• **What to do**:
The lines wanted are those in the data below that include "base".

• **Source material**:
○ ○ ○ ○ ○

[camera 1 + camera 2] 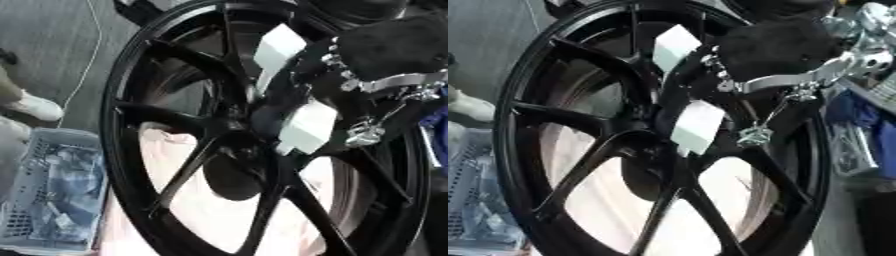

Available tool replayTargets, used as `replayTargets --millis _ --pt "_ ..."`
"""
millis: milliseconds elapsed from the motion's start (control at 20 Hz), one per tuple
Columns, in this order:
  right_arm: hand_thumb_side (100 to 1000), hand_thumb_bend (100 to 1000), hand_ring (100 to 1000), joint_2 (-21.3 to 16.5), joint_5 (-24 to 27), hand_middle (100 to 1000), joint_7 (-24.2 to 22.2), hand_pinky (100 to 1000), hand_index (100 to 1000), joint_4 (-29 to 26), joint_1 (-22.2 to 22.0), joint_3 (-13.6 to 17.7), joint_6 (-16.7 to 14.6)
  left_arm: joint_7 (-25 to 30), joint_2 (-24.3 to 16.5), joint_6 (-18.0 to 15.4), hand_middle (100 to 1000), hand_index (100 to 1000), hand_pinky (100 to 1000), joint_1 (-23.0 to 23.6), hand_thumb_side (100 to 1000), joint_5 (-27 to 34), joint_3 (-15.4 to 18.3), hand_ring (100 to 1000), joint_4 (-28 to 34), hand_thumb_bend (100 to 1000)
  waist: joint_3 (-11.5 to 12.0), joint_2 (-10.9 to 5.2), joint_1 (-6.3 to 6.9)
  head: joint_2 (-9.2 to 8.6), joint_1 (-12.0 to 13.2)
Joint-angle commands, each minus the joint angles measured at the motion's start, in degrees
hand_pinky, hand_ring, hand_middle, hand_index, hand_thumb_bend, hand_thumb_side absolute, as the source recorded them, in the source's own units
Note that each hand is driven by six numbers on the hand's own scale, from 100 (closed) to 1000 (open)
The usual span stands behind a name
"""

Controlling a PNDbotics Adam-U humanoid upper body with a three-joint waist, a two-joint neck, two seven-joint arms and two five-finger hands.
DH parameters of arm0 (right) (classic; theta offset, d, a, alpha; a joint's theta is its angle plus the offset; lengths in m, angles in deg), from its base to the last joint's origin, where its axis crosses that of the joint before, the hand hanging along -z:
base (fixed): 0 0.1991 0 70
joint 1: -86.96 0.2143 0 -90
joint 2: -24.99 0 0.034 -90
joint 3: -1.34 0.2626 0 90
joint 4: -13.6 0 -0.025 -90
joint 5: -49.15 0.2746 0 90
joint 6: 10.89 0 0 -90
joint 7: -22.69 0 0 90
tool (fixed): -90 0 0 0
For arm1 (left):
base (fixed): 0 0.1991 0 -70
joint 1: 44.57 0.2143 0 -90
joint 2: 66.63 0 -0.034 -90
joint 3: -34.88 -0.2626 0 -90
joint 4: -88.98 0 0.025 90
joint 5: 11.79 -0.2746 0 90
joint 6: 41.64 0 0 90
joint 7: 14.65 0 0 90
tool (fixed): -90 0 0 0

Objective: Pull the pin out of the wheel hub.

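Left eye view shows my right hand [293,107] reaching in from the upper right, laid over the centre of the black wheel hub [131,165]. Its white-tipped fingers [308,127] curl in toward the middle, where I judge the pin sits, but the hand hides the pin, so I cannot tell whether I have hold of it. The hub stands tilted on edge, facing me, which suits a straight pull. A grey basket [44,200] sits beside it, left. My left hand shows nowhere.
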Motion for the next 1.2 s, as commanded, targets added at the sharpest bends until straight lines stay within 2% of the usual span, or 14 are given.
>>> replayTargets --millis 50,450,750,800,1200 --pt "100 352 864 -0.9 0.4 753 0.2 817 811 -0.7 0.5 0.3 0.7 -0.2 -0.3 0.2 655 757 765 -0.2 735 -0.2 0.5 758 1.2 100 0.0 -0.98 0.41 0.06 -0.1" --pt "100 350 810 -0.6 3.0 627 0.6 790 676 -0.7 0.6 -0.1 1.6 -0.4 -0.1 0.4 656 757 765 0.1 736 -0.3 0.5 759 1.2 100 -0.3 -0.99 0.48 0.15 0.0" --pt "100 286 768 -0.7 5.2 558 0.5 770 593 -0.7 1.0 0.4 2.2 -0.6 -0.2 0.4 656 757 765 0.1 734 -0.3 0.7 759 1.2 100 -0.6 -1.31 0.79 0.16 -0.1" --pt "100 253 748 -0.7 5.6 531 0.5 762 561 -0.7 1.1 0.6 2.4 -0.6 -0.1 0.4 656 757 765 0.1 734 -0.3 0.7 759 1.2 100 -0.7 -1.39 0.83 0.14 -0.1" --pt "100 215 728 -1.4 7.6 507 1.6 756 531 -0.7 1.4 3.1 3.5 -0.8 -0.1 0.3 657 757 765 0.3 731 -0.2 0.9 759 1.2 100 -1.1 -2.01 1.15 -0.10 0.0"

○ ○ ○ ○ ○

• **Reply to the task**:
DH parameters of arm0 (right) (classic; theta offset, d, a, alpha; a joint's theta is its angle plus the offset; lengths in m, angles in deg), from its base to the last joint's origin, where its axis crosses that of the joint before, the hand hanging along -z:
base (fixed): 0 0.1991 0 70
base (fixed): 0 0.1991 0 -70

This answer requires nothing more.